(RECORDS SHOWN)

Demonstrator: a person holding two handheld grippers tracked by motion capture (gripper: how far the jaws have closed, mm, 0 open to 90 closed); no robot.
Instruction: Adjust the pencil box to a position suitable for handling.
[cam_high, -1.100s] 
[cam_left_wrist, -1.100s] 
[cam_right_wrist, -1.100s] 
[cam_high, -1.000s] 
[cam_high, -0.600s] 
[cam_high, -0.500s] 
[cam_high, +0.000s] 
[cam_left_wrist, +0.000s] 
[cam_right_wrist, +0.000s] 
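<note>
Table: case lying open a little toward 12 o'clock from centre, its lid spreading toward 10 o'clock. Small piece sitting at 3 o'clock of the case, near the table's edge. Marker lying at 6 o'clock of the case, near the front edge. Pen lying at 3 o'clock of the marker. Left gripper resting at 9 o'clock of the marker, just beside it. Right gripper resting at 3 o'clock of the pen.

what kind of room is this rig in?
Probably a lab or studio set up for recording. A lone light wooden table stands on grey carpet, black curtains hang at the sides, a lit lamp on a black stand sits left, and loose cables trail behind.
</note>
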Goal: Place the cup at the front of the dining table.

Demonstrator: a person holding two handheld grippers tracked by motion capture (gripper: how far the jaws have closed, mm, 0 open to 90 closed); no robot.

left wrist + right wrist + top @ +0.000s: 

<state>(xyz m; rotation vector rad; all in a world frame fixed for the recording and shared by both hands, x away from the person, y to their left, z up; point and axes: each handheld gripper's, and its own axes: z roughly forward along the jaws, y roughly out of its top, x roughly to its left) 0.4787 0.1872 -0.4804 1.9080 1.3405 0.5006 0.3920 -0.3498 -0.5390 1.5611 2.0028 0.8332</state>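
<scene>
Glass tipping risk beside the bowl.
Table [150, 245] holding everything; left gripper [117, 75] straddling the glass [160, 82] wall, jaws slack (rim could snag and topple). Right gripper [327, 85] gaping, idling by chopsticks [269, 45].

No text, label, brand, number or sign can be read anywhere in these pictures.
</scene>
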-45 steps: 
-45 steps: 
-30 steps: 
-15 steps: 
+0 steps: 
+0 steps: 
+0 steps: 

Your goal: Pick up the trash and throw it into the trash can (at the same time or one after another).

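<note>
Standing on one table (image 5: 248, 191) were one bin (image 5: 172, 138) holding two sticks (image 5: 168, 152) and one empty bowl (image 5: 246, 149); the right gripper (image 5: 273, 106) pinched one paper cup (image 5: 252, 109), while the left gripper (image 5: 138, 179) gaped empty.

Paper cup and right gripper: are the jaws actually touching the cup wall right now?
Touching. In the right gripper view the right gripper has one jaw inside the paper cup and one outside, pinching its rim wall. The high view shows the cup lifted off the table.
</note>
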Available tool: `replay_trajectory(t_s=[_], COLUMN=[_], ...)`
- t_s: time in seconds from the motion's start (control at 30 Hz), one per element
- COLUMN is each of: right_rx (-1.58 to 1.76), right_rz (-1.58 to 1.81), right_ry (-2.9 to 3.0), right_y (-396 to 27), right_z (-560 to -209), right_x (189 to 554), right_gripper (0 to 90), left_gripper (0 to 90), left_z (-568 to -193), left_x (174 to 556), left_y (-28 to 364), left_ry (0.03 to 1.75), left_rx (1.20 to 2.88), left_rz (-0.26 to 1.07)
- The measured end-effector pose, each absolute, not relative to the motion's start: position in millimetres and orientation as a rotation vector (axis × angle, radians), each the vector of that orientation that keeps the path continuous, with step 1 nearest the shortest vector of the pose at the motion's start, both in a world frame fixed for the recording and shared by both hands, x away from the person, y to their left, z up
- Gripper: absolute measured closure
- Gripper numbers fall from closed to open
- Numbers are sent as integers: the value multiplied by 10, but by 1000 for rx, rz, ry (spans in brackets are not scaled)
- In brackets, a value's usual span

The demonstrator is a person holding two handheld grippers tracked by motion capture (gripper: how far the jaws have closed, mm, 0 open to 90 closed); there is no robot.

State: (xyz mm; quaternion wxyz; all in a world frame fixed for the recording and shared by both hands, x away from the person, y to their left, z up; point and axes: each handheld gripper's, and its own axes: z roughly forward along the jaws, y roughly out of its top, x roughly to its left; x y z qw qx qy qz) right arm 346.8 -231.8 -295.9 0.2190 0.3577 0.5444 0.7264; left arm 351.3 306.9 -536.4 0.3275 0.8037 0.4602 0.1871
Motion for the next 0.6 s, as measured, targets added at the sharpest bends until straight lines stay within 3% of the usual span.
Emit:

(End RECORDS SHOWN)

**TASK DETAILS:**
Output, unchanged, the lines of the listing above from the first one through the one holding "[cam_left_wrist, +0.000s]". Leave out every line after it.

**WRITTEN REPLY:**
Demonstrator: a person holding two handheld grippers tracked by motion capture (gripper: how far the jaws have closed, mm, 0 open to 90 closed); no robot.
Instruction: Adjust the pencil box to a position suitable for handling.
[cam_high, -1.100s] 
[cam_left_wrist, -1.100s] 
[cam_right_wrist, -1.100s] 
[cam_high, -1.000s] 
[cam_high, -0.600s] 
[cam_high, -0.500s] 
[cam_high, +0.000s] 
[cam_left_wrist, +0.000s] 

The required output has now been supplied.